Backward Goal Setting worksheet - Toolshero

Figure 1 – The Backward Goal Setting Model

Step 1: Set an end goal

Often it is not difficult to come up with an end goal. You probably already have several in mind. Those goals are probably not completely realistic, or maybe not possible at all.

Dozens, perhaps hundreds of ideas are reviewed, but often what remains is a quick thought. You may want to start a business, build a house, or write an autobiography.

For this method it is important that you choose 1 goal, and stick to it. It is a long-term goal, which means that the realization of that goal can take one or several years. The method also works for shorter-term goals, provided the goal can be accelerated.

Choose the goal that stands out from the other goals, such as a BHAG (Big Hairy Audacious Goals) described by Jim Collins. For the sake of the example, we are now starting our own company.

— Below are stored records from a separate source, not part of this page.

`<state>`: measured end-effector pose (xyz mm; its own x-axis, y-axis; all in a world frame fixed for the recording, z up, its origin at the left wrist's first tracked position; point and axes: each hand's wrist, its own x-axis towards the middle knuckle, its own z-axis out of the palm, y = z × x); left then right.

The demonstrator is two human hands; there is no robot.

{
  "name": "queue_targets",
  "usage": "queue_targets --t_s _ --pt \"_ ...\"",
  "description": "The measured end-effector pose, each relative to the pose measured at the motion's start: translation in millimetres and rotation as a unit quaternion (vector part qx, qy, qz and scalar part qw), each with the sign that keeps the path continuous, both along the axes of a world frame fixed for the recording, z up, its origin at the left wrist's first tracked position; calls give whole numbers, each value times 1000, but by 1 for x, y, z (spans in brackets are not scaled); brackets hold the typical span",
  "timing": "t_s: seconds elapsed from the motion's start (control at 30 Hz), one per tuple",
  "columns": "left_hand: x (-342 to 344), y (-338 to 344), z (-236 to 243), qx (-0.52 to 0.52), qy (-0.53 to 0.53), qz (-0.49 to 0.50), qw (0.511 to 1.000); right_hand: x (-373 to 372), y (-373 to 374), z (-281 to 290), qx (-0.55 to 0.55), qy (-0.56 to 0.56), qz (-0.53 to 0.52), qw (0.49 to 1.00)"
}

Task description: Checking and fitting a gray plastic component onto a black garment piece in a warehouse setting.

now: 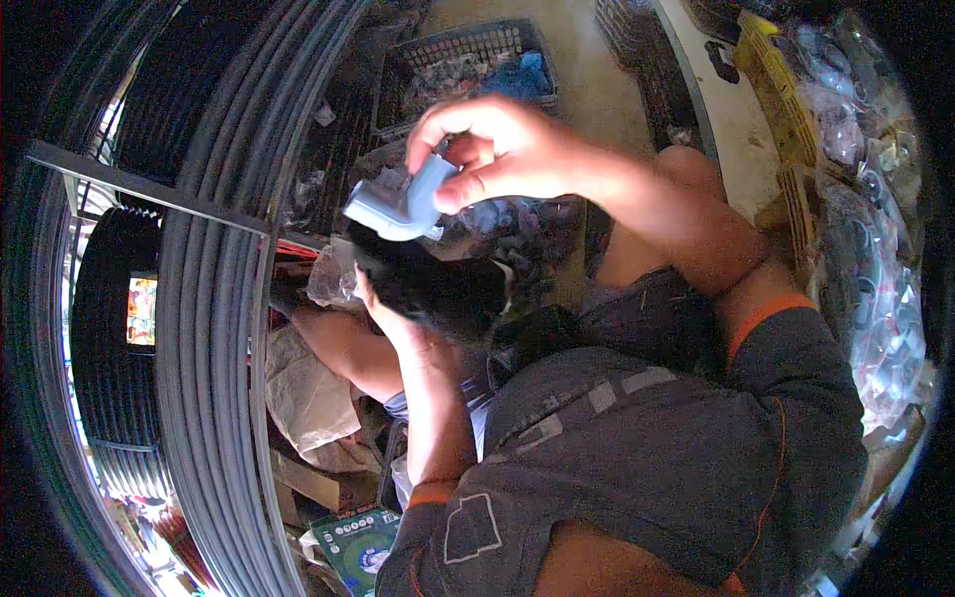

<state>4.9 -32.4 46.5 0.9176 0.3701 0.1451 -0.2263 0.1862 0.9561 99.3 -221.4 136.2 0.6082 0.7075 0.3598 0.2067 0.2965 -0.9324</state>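
My right hand [492,149] pinches a light grey, bent plastic pipe elbow [403,204] between thumb and fingers. One open end of the elbow points left, and the other end goes up into the grip. Just below it my left hand [386,310] is raised against a black object [428,284], with its fingers mostly hidden. What kind of thing the black object is I cannot make out. The elbow's lower side overlaps the top of the black object in view, and whether they touch I cannot tell. Clear plastic wrap [333,277] lies beside my left hand.
On the left, long grey pipes [204,328] lie along a metal rack bar [149,189]. A dark crate [468,45] with bagged parts stands ahead. Plastic bags of fittings [885,318] and a yellow crate [781,90] line the right. Brown paper [313,393] lies near my left arm.
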Motion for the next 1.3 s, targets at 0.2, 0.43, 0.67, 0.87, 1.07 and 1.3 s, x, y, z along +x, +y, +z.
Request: queue_targets --t_s 0.2,0.43,0.67,0.87,1.07,1.3 --pt "-3 -29 18 -167 53 23 984 -17 36 -47 -97 -166 -147 970" --pt "-7 -27 22 -236 -3 40 971 -10 32 -54 -148 -116 -124 974" --pt "-1 -11 1 -238 23 -45 970 -22 26 -52 -257 -243 -97 930" --pt "12 85 -36 -119 72 88 986 -6 13 -25 -312 -266 -90 908" --pt "64 245 -121 29 178 159 971 15 -12 10 -99 -249 -124 955" --pt "85 287 -179 601 113 200 765 21 -19 5 -103 -266 -163 945"
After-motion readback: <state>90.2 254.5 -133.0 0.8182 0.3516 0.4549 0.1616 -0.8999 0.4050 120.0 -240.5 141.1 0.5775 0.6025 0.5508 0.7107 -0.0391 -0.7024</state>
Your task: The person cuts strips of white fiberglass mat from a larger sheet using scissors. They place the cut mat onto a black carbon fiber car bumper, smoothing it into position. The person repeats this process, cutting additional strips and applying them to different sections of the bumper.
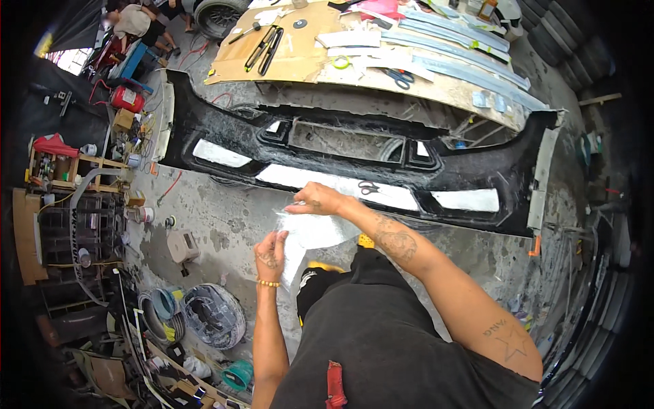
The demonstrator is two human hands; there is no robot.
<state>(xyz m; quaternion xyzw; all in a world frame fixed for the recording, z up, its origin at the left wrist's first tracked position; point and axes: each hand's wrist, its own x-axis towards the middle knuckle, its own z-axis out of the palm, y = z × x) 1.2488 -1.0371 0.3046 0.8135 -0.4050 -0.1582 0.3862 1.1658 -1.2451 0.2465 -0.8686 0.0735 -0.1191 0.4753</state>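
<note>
My left hand [271, 255] and my right hand [312, 200] both grip a white, fibrous-looking sheet [313, 230], the right hand higher up, the left at its left edge. Beyond my hands lies a large black car bumper [477, 165] with an open rectangular middle. Pale white patches sit on it: at the left [220, 153], across the lower middle [293, 177] and at the right [464, 200]. Black-handled scissors [368, 188] lie on the middle patch.
Behind the bumper, a cardboard-covered table [225, 68] bears strips, tape, scissors and tools. Co-workers [133, 24] are at upper left near a red tank [127, 99]. Wooden racks [30, 235], hoses and buckets fill the left; stacked grey tires [575, 48] stand at right.
</note>
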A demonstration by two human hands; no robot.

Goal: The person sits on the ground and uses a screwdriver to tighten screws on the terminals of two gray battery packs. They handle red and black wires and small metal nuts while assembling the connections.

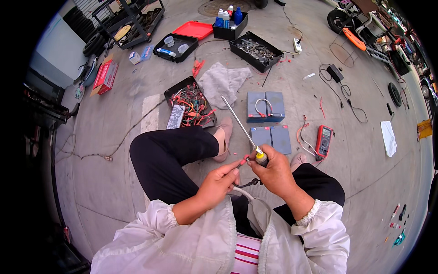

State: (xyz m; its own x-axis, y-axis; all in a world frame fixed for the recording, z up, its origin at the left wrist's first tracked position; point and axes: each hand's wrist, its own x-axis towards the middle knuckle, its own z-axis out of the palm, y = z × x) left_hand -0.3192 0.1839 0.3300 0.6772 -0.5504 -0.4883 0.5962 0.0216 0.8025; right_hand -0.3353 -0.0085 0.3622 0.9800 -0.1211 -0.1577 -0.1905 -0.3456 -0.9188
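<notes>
In front of my lap my left hand (217,186) is closed on a short dark cable (246,184) with a red sleeve at its end. My right hand (276,172) grips a screwdriver (238,119) by its yellow and grey handle, the long shaft pointing up and to the left. Its thumb and fingertips meet the red-sleeved cable end. Beyond my hands lie two pairs of grey-blue batteries; a short cable loops over the far pair (276,106), and the near pair (280,137) is partly behind the screwdriver.
A red multimeter (323,141) with leads lies at the right. Left of centre are a box of tangled wires (211,122) and a grey cloth (221,82). Farther off stand a hardware tray (279,58), a bottle bin (228,34) and a red carton (106,76). A black charger (335,73) lies right.
</notes>
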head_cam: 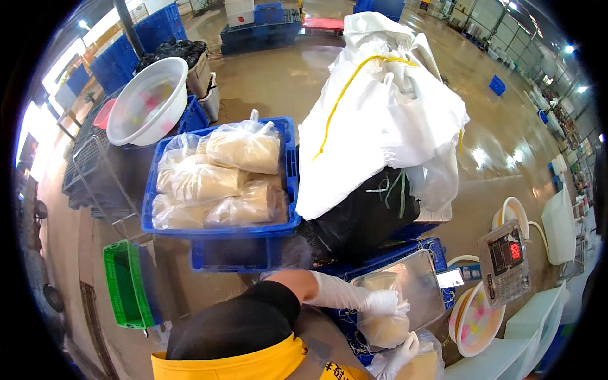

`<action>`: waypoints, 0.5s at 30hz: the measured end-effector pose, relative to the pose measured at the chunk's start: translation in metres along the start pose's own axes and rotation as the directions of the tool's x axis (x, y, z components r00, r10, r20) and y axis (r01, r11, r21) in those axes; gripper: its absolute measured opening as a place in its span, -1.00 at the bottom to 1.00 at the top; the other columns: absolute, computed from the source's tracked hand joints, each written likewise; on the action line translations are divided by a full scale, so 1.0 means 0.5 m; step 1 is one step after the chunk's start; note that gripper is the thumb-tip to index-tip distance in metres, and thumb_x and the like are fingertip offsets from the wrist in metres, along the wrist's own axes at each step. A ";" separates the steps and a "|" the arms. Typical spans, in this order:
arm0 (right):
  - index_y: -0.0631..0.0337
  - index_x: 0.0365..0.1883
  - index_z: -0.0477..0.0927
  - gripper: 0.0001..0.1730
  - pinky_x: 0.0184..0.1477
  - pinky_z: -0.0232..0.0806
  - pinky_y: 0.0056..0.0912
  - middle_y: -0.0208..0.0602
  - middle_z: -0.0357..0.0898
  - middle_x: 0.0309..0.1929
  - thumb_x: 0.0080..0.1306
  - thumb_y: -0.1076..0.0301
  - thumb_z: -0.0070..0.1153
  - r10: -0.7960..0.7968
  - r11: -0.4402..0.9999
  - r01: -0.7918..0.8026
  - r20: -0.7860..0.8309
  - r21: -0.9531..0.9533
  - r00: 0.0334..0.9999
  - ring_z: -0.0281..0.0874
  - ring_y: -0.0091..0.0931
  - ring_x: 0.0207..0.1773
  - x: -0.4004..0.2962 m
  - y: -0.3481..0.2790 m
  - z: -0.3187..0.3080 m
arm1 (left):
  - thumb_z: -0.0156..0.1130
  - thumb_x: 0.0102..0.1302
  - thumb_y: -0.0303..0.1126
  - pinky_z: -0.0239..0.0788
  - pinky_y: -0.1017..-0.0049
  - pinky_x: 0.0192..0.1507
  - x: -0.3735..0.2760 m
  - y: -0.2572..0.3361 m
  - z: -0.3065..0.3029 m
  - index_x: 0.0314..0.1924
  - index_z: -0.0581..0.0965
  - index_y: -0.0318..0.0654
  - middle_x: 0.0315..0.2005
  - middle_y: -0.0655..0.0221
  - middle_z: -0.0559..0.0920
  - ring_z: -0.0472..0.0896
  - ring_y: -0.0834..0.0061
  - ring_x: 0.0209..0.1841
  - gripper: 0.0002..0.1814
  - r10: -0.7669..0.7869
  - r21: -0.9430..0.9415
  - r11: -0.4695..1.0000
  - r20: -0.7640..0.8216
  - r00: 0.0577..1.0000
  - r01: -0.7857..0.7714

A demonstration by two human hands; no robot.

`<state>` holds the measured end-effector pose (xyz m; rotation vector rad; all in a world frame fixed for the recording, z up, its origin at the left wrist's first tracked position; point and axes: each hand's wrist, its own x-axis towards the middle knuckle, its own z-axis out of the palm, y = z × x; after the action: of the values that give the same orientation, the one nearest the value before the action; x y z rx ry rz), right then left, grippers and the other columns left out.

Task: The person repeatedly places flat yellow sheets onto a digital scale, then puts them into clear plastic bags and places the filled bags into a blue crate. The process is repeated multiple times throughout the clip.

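My left hand (384, 302), in a white glove and sleeve cover, grips the gathered plastic of a clear bag (384, 329) of pale, beige contents. This bag rests partly on the metal tray (420, 289) of a scale. Close below, my right hand (403, 355), also in a white glove, touches the plastic between that bag and another filled clear bag (420, 366) at the bottom edge; its grip is unclear. The scale's display (506, 256) shows lit red digits on the right.
A blue crate (221, 232) holds several similar bags. Beside it stand a large white woven sack (375, 118) with yellow cord and a black bag (365, 209). A green crate (127, 285) is at left, a white basin (147, 102) behind, and another basin (479, 323) at right.
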<state>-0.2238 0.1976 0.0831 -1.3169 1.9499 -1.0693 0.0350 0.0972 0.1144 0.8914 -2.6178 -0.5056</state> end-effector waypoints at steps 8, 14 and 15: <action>0.37 0.02 0.55 -0.69 0.07 0.41 -0.39 -0.23 0.61 -0.10 0.51 0.31 -0.07 0.251 0.893 -0.254 0.059 0.371 0.966 0.55 -0.43 -0.04 -0.021 -0.070 0.042 | 0.21 0.16 -0.40 0.47 0.29 -0.15 -0.302 -0.029 -0.269 -0.17 0.69 0.03 -0.32 0.25 0.71 0.66 0.27 -0.21 -0.76 -0.473 -0.481 0.784 -0.057 0.879 0.391; 0.39 -0.02 0.63 -0.69 0.16 0.37 -0.37 -0.18 0.67 -0.03 0.47 0.34 -0.02 0.054 0.998 -0.058 0.133 0.031 0.990 0.58 -0.42 0.04 -0.005 -0.091 0.105 | 0.26 0.01 -0.52 0.48 0.45 -0.30 -0.602 -0.047 -0.474 -0.15 0.73 -0.02 -0.44 0.29 0.71 0.67 0.46 -0.39 -0.64 -0.801 -0.286 0.519 -0.493 0.340 0.805; 0.40 -0.03 0.63 -0.69 0.17 0.37 -0.37 -0.18 0.67 -0.02 0.46 0.35 -0.01 0.048 0.996 -0.058 0.150 0.061 0.987 0.58 -0.42 0.05 -0.001 -0.094 0.126 | 0.21 0.06 -0.55 0.42 0.57 -0.36 -0.639 -0.064 -0.465 -0.10 0.72 -0.04 -0.48 0.36 0.71 0.60 0.67 -0.45 -0.61 -0.831 -0.513 0.430 -0.546 0.104 0.743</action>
<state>-0.1507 0.1690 0.0894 -1.2650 1.8151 -0.9719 0.3875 0.2237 0.2448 1.9630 -1.0985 -0.3551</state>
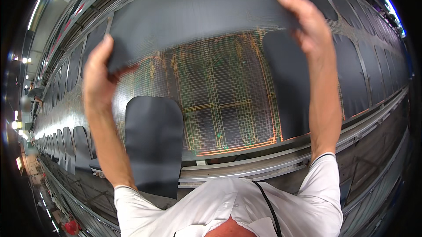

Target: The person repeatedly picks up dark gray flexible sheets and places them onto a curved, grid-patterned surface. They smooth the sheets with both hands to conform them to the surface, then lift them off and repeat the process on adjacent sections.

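A large dark grey flexible sheet [197,13] spans between my two hands over the table's far half. My left hand [99,75] grips its left end, thumb on top and fingers curled beneath. At the right end my right hand [306,23] holds it the same way, slightly blurred. Under the sheet lies the table surface [227,105], printed with a dense grid of green, yellow and orange lines. One round-ended dark panel [153,138] lies near my left forearm and hangs over the front edge. Another dark panel [286,88] lies flat beside my right forearm.
A metal rail [244,172] runs along the table's near edge, close to my body. Rows of similar dark panels extend left [80,139] and right [349,65]. A rail with red marks [79,8] borders the far side. Another person's arm [38,98] shows far left.
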Motion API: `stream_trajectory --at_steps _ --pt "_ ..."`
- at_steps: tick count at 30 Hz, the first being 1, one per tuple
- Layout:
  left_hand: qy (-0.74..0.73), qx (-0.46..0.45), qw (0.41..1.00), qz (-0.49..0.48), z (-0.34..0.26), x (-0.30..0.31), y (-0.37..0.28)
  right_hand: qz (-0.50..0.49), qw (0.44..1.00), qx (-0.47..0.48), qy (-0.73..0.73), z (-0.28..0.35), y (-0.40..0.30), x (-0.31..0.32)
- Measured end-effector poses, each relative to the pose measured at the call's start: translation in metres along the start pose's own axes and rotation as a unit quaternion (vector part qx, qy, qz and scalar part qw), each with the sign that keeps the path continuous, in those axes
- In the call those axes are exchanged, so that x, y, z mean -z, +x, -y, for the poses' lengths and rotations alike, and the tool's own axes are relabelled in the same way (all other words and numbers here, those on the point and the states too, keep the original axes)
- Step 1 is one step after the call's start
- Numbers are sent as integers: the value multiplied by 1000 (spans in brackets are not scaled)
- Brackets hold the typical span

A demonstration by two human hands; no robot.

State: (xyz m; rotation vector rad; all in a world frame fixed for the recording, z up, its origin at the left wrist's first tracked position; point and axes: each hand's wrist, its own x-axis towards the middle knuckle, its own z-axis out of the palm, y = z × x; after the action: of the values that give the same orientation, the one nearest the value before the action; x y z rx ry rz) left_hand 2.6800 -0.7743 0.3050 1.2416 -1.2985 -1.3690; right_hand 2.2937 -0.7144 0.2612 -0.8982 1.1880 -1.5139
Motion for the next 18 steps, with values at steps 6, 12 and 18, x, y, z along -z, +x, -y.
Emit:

Step 2: Break the goal into smaller goals

The second step of the Backward Goal Setting process involves thinking about what needs to be done before the goal is reached. Think about where you want to be, what you need to do, and what smaller, supportive goals you need to achieve that will take you to the ultimate goal.

Smaller goals that need to be achieved before you can start your own business are, for example:

  1. Write a business plan and develop a Business Model Canvas
  2. Work on the value proposition (value proposition canvas)
  3. Calculate the financial consequences
  4. Choose a location
  5. Make a marketing plan

Each of the above supporting goals must be performed to achieve the main goal. The goals are part of the bigger picture, namely starting your business, but should be seen as independent goals.

Step 3: Break the Smaller Goals into Smaller Components

The third step of the Backward Goal Setting process involves breaking down the goals that were defined in the previous step. Writing a business plan is a goal that can seem overwhelming:

  • Where do I start?
  • What exactly is a business plan?
  • Which elements in a business plan are important to my type of business?

Split the goal into, for example, the following elements:

  • Determining the type of business plan
  • Conducting customer segmentation
  • Determining the distinctive character of your company
  • Collecting financial data
  • Developing planning and timeline

The above components of a business plan can also be further developed into smaller steps. Do this until you feel you can work with workable lists.

Step 4: Structure Your List with JTBD (Jobs To Be Done)

The final part of the Backward Goal Setting process is to create a list of individual actions that will take you step-by-step towards the end goal. It is important that you take dependency into account. This means that you take into account that some steps cannot be performed until a previous step has been completed.

For example, you cannot register the company with the Chamber of Commerce if you have not yet thought about a name.

A tip: keep each action item as simple as possible. You eventually want to have a list in front of you of actions that you can easily perform, one by one.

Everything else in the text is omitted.